* [TASK DIRECTIONS]
Lines below that hold the word "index" must be copied in full.
◆ ◆ ◆
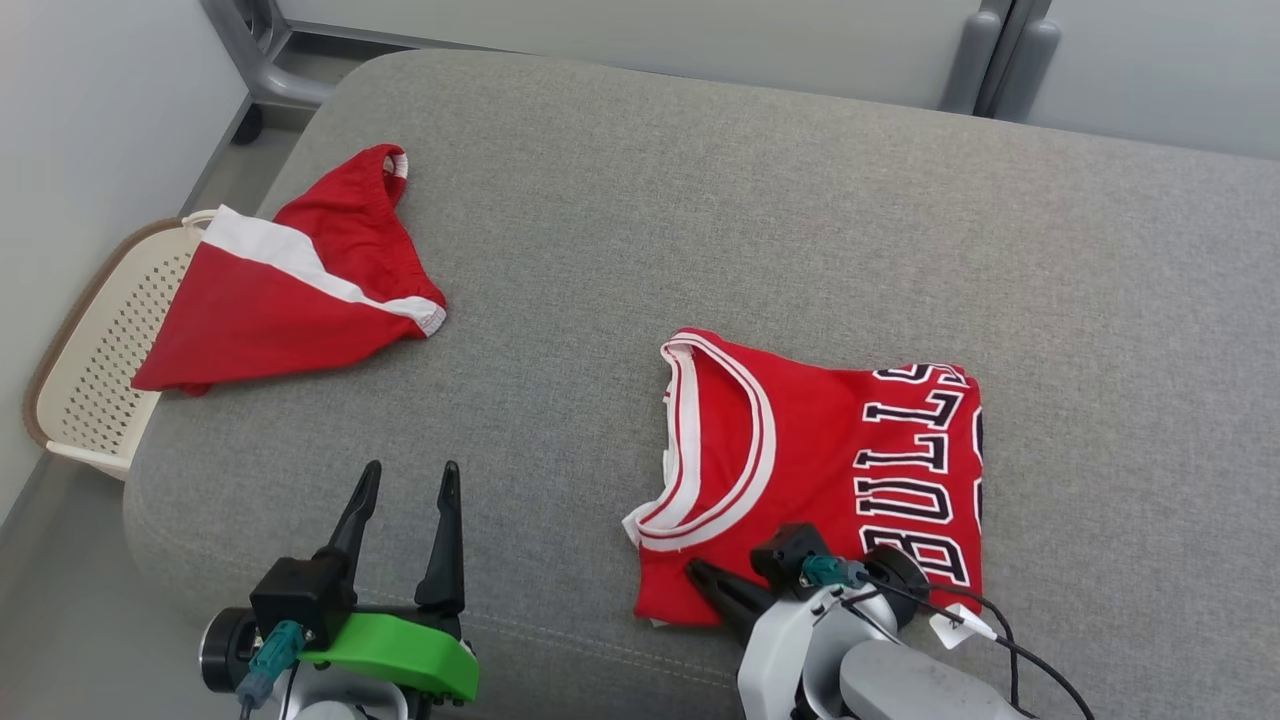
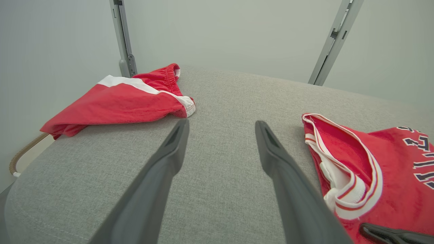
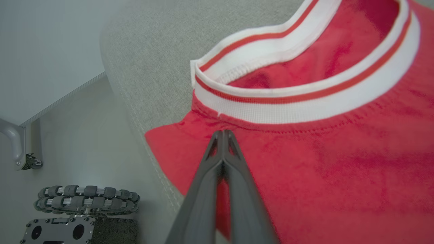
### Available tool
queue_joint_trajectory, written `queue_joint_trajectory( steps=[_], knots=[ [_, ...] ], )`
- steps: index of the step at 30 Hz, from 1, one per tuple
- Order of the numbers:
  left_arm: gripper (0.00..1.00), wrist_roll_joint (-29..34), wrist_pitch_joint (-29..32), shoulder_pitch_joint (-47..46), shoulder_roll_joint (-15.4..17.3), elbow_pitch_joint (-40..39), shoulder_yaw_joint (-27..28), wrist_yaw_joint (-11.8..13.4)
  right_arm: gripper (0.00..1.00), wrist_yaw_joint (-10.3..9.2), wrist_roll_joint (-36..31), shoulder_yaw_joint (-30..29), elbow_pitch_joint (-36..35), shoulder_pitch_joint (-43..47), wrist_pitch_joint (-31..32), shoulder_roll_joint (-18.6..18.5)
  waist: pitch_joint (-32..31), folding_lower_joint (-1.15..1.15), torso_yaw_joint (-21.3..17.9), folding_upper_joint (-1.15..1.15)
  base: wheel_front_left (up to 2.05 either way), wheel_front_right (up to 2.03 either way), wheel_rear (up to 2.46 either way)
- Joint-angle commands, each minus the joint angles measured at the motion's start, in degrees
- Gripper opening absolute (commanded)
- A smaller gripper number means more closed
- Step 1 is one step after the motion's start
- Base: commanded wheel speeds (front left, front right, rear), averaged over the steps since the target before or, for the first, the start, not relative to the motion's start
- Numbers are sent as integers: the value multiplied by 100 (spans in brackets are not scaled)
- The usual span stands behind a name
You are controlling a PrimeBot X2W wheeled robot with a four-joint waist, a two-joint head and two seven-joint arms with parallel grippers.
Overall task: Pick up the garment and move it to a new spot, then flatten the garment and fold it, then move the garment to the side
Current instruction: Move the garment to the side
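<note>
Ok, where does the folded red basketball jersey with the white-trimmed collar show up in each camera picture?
Head view: the folded red jersey lies lower centre-right on the grey fabric cushion.
Left wrist view: the jersey sits at the right edge, lower half.
Right wrist view: the jersey covers the centre and right.
Shared landmark: its white collar band with a red stripe, in all three.

count: garments 2, both red: 1 jersey [image 1: 820, 450] with dark lettering, 1 pair of shorts [image 1: 280, 310] with a white stripe; grey cushion [image 1: 700, 200] x1; perforated cream basket [image 1: 100, 340] x1; grippers 2: left gripper [image 1: 410, 478], right gripper [image 1: 695, 568], 2 dark fingers each; roller wheel [image 3: 86, 200] x1
</note>
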Motion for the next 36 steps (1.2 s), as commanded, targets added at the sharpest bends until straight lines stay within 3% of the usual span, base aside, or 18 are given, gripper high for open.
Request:
queue_joint_trajectory(
  steps=[1, 8, 14, 15, 16, 27, 36],
  knots=[
    [100, -30, 8, -75, 10, 18, 5, 23, 0, -6, 82, 69, 83, -21, -22, 0, -6, 0, 6, 0, 0, 0, 0],
    [100, -5, 9, -29, 10, 9, 45, 18, 0, -6, 416, 238, 48, -79, -23, -21, -16, 0, -60, 0, 0, 0, 0],
    [100, 10, 9, -47, 10, -16, 34, 9, 3, -6, 425, -240, -513, -94, -23, -278, 7, 0, -156, 0, 0, 0, 0],
    [100, 17, 9, -45, 10, -22, 43, 8, 64, -6, 371, -414, -634, -72, -23, -343, 11, 0, -171, 0, 0, 0, 0],
    [100, 22, 9, -41, 9, -28, 46, 8, 100, -6, 334, -581, -746, -14, -23, -399, 13, 0, -187, 0, 0, 0, 0],
    [100, 138, 9, 44, 10, -117, 102, -18, 100, -6, -388, -2066, -1453, 534, -23, -893, -28, 0, -383, 0, 0, 0, 0],
    [100, 407, 9, 102, 12, -212, 226, -3, 100, -6, -398, -2706, -1183, 707, 94, -1081, -64, 0, -545, 0, 0, 0, 0]
  ],
)
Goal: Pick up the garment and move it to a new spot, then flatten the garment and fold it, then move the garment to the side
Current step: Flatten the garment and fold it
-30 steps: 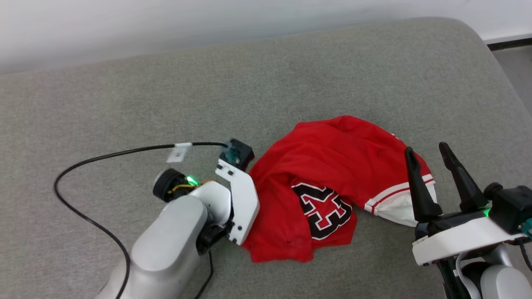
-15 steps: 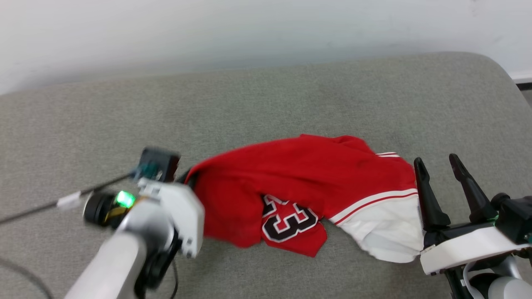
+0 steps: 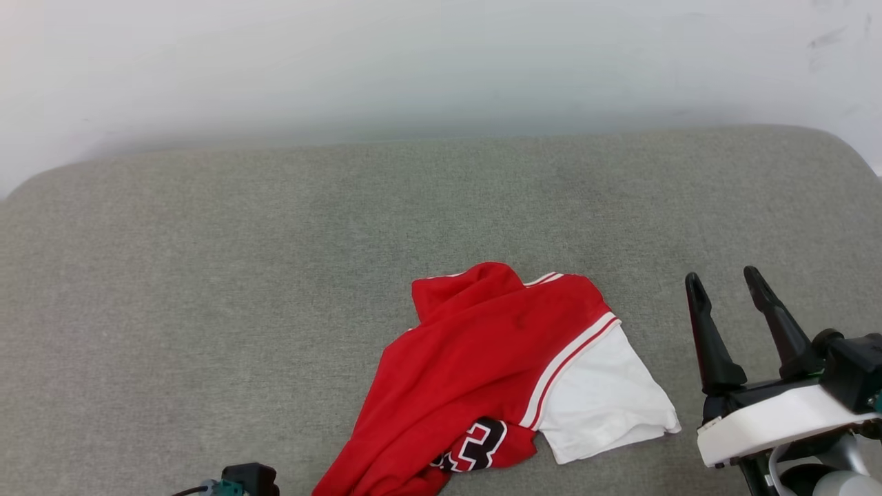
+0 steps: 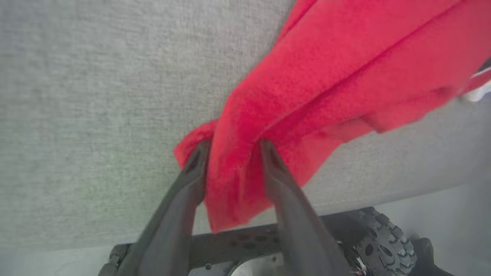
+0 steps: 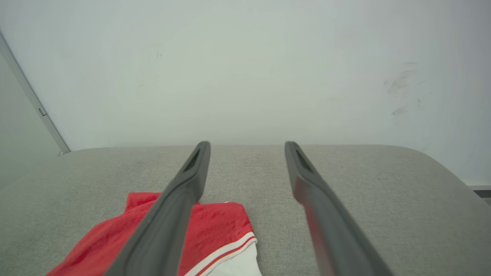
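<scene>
The garment (image 3: 482, 358), a red jersey with a white sleeve and part of a black "23" showing, lies crumpled on the grey cushion, trailing off the head view's bottom edge. In the left wrist view, my left gripper (image 4: 232, 147) is shut on a bunched red fold of the garment (image 4: 307, 92), near the cushion's front edge. A bit of the left arm's camera housing (image 3: 249, 480) shows at the bottom of the head view. To the right of the white sleeve, my right gripper (image 3: 725, 289) stands open and apart from the cloth. Its fingers (image 5: 184, 199) hold nothing, and the garment (image 5: 215, 234) lies below them.
The grey cushion (image 3: 275, 275) spreads wide to the left and behind the garment, backed by a pale wall (image 3: 441, 62). In the left wrist view the cushion's front edge (image 4: 383, 191) and my wheeled base (image 4: 383, 237) lie just below the gripper.
My left gripper has pulled the garment toward the near edge and dropped out of the head view's bottom. The head camera has tilted up. The right gripper stays open beside the sleeve.
</scene>
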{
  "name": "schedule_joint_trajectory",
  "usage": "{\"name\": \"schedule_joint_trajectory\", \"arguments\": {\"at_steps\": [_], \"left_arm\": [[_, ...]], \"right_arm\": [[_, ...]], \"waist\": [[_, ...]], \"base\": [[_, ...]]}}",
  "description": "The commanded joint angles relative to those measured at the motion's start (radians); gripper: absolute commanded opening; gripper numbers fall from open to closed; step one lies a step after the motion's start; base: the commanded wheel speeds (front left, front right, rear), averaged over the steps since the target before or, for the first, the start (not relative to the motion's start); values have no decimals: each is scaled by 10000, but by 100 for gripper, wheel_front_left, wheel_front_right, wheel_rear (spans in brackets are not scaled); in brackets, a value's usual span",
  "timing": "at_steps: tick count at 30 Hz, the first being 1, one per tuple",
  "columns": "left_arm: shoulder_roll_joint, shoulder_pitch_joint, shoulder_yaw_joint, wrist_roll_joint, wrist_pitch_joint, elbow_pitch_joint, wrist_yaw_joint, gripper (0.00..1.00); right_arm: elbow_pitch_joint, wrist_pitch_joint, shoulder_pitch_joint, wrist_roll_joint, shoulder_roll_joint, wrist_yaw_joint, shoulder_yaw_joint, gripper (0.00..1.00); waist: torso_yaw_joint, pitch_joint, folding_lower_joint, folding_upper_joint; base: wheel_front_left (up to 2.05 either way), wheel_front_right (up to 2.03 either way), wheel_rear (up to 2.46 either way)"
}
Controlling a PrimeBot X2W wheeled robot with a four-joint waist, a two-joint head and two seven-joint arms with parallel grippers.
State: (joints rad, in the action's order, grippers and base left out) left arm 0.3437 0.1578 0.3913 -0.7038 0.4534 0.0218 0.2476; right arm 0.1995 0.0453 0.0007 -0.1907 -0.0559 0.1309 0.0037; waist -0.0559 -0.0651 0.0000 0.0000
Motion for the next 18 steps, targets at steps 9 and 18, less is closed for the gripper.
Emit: {"name": "schedule_joint_trajectory", "arguments": {"at_steps": [9, 18], "left_arm": [[-51, -1137, -686, 897, -2465, -224, -19, 100], [84, -3221, -587, 1673, -3122, -214, -366, 100]], "right_arm": [[128, 258, 344, 98, -21, -3, 25, 100], [326, 365, 93, 158, -54, -3, -21, 100]], "waist": [[33, 420, 0, 0], [-217, -113, 0, 0]], "base": [[0, 0, 0], [0, 0, 0]]}}
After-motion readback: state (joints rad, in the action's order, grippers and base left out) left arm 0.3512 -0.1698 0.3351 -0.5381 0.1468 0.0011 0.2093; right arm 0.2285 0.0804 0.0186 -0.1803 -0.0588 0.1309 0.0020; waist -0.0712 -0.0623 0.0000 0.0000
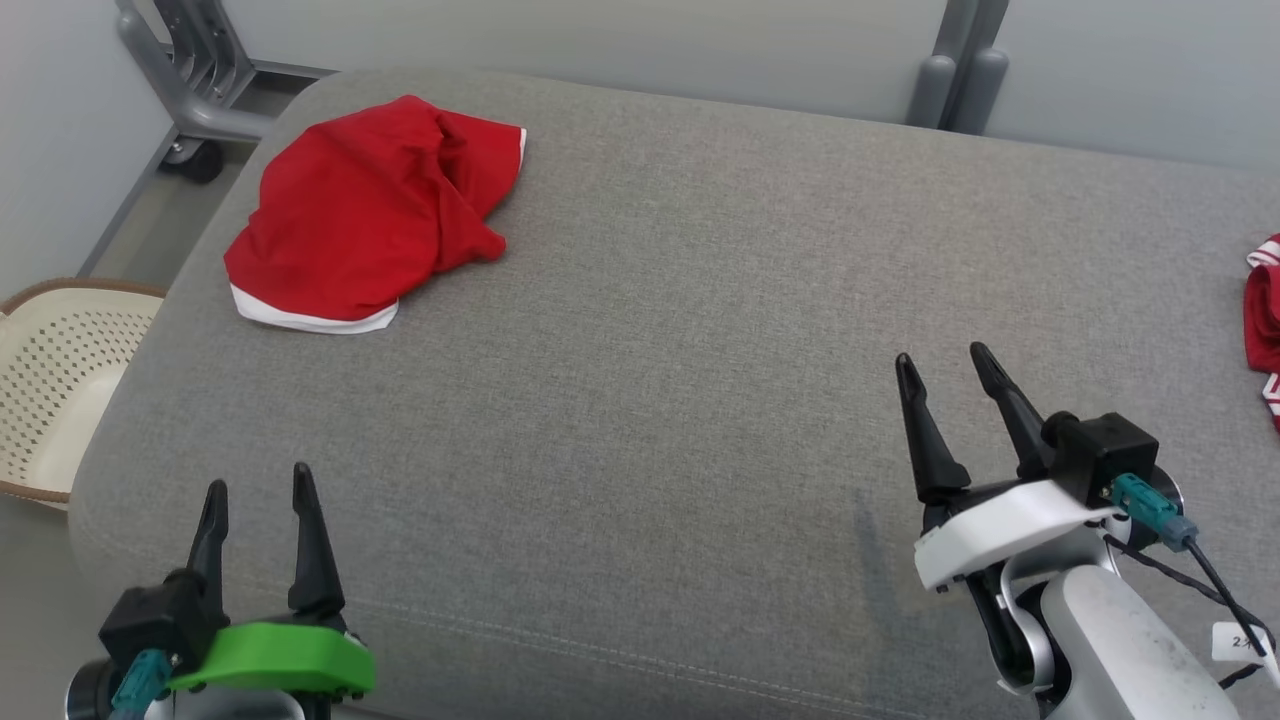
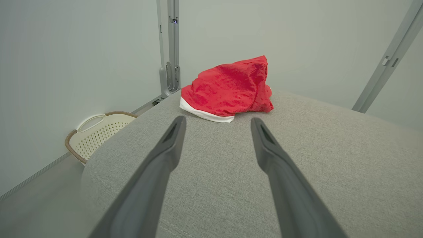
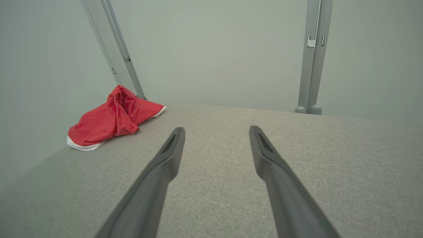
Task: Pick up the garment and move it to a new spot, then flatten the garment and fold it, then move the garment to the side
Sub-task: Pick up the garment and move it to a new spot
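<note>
Since the red garment [image 1: 370,210] lies crumpled at the far left corner of the grey cushion [image 1: 650,400], well apart from both grippers, the first pick-up is ahead of you. Your left gripper [image 1: 258,478] hovers over the near left edge with its fingers spread wide and nothing between them. Your right gripper [image 1: 940,353] is likewise wide apart and empty, over the near right part of the cushion. The left one points almost straight at the heap, so I'd judge it the natural arm to lead. Come down on a raised fold rather than the flat white hem (the bunched ridge near the middle of the heap looks easiest to pinch), and close on cloth alone, not the cushion cover beneath. Lift until the trailing edge clears before carrying it toward the open middle. Steer clear of the basket [image 1: 50,380] beside the left edge, and don't mistake the other red cloth [image 1: 1262,320] at the far right for your target.
</note>
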Motion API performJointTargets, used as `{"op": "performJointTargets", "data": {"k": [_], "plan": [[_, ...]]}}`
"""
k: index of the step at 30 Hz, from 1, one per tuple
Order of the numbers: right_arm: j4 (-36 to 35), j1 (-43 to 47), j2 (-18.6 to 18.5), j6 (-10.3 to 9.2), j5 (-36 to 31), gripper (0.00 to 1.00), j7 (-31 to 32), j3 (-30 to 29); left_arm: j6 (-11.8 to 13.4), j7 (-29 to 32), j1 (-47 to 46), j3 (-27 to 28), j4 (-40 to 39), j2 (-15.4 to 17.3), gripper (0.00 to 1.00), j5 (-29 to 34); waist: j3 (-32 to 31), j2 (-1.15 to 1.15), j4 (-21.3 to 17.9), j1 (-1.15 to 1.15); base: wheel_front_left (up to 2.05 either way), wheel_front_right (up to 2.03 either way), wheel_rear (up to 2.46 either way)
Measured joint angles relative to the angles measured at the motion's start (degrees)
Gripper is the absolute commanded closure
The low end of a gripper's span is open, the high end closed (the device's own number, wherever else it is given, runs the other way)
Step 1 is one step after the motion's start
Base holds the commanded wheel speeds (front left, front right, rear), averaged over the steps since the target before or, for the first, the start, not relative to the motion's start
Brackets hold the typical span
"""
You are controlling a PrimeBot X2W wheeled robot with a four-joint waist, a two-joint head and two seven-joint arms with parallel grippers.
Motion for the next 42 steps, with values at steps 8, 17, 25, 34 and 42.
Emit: {"op": "performJointTargets", "data": {"k": [8,17,25,34,42], "plan": [[-2.60,-3.85,-1.81,-0.05,-2.05,0.00,1.23,-0.97,0.00,0.76,-10.60,-0.93,0.85,0.02,0.00,1.30,2.93,0.00,-2.02,0.00,0.00,0.00,0.00],[-5.35,-7.62,-3.31,-0.05,-3.10,0.00,3.12,-1.19,0.00,7.11,-28.85,-0.64,6.51,2.08,0.00,2.74,7.52,0.00,-4.89,0.00,0.00,0.00,0.00],[-8.11,-10.88,-4.77,-0.05,-4.24,0.00,4.36,-1.35,0.00,13.78,-39.97,2.72,15.34,3.79,0.00,3.53,11.36,0.00,-9.09,0.00,0.00,0.00,0.00],[-10.87,-12.48,-5.35,-0.03,-4.52,0.00,5.54,-1.63,0.00,19.06,-46.63,7.26,25.42,7.83,0.00,4.88,16.38,0.00,-14.14,0.00,0.00,0.00,0.00],[-12.38,-13.24,-6.55,-0.03,-5.08,0.00,5.84,-2.49,0.00,22.29,-51.85,6.93,32.07,10.62,0.00,8.75,21.27,0.00,-17.79,0.00,0.00,0.00,0.00]]}}
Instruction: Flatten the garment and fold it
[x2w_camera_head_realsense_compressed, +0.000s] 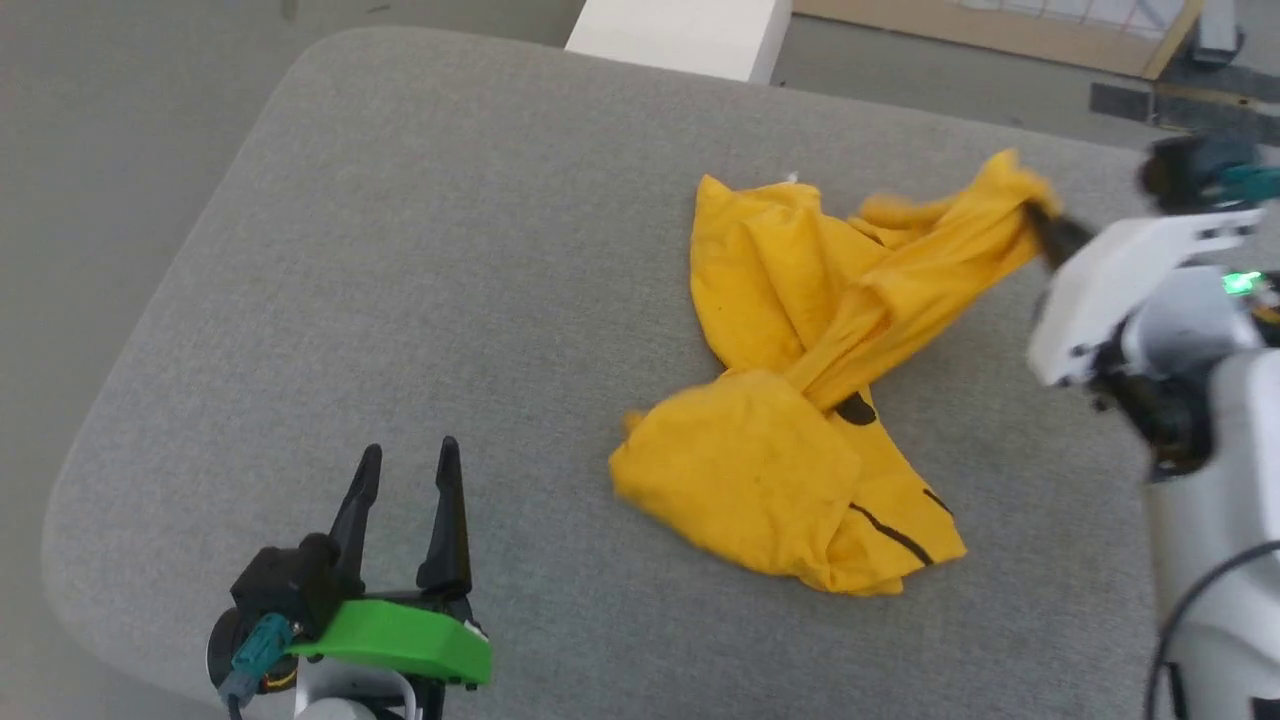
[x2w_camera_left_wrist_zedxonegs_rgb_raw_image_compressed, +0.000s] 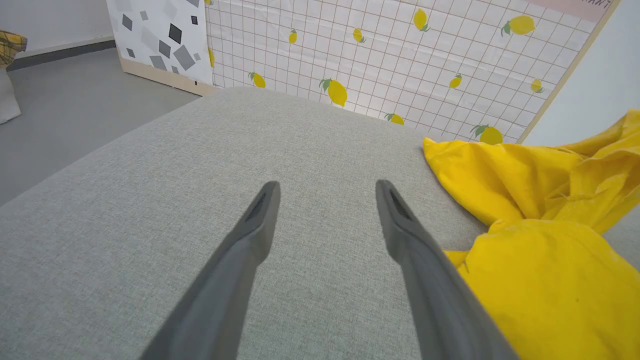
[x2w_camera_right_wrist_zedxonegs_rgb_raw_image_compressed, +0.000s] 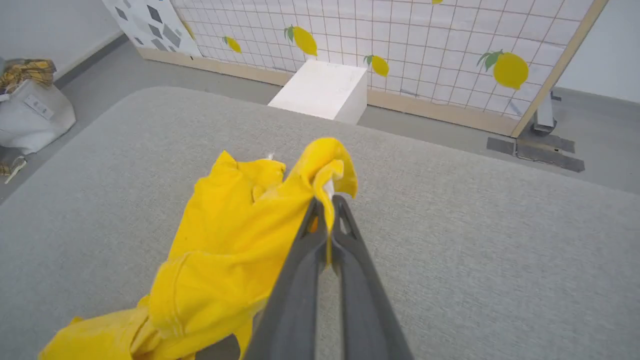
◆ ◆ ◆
* [YOUR RESPONSE]
- steps: index of the step at 30 Hz, from 1, one per tuple
k: index of the step at 30 Hz, from 1, one per tuple

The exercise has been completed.